Like everyone who decides to take on feminism without actually doing any research, your argument is inconsistent. You claim that campus feminism homogenises girls as ‘defenceless weaklings’ whilst simultaneously advocating for the age-old stereotypes that define all women as hysterical.
I’m going to jump right to my favourite line of your article: ‘this infantilising depiction of women is, to me, not feminism’. It seems we got it wrong and you, Harry, are our saviour!
No.
By outlining your own definition of feminism, you reveal a desperate male anxiety to take control over a space that you just don’t own. A space that does not depict women as infantile, but merely recognises victims of rape and gender oppression.
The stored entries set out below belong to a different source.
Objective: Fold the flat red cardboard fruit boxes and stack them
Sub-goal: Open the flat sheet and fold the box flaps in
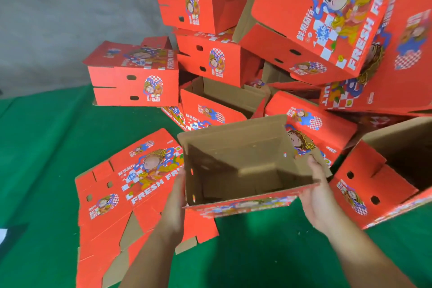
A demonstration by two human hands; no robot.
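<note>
I hold a folded red fruit box (243, 170) in front of me, its brown open inside facing up towards the camera. My left hand (174, 206) lies flat against its left wall. My right hand (314, 192) grips its right wall, thumb over the rim. Below the box, on the left, lies a pile of flat unfolded red boxes (121, 194). Folded boxes are heaped behind: one at the left (135, 77), two stacked in the middle (210, 28), and a large one tilted at the upper right (315, 14).
Green cloth (35, 159) covers the floor; a grey wall (70, 7) rises behind. An open folded box (383, 177) lies on its side at the right. Another open box (222, 98) sits behind the held one.
</note>
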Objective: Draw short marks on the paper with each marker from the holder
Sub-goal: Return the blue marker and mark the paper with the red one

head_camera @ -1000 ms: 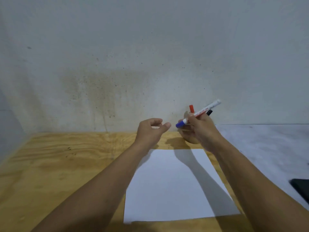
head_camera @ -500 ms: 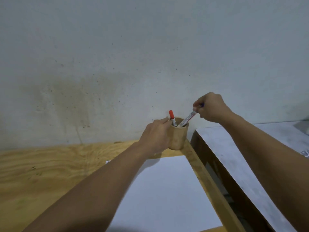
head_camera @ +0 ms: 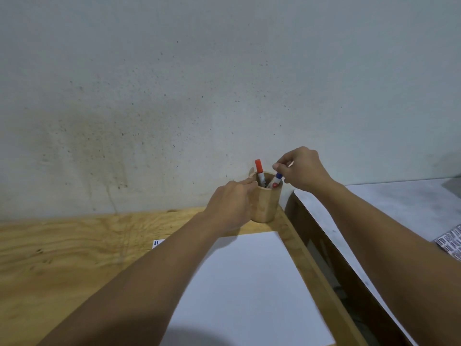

Calling this anti-feminist might just be the world’s biggest oxymoron.
You were right when you said that third-wave feminists are obsessed with sex. But it’s not that we’re anti-sex, rather that we recognise mutual consent to be a necessary component. Your attack on feminism as sex and man hating is laughable and clichéd; your suggestion that consent has ‘gone too far’ is not. There is nothing funny about assault and the worrying trend for university students to mock consent workshops suggests that this is still not understood.
Suggesting that women frequently ‘cry wolf’ maintains an environment in which victims are too afraid to come forward. Reducing very real experiences of assault to a ‘drunken fumbling’ perpetuates rape culture. Advocating for the ‘recovery of genuine victims’ is victim blaming.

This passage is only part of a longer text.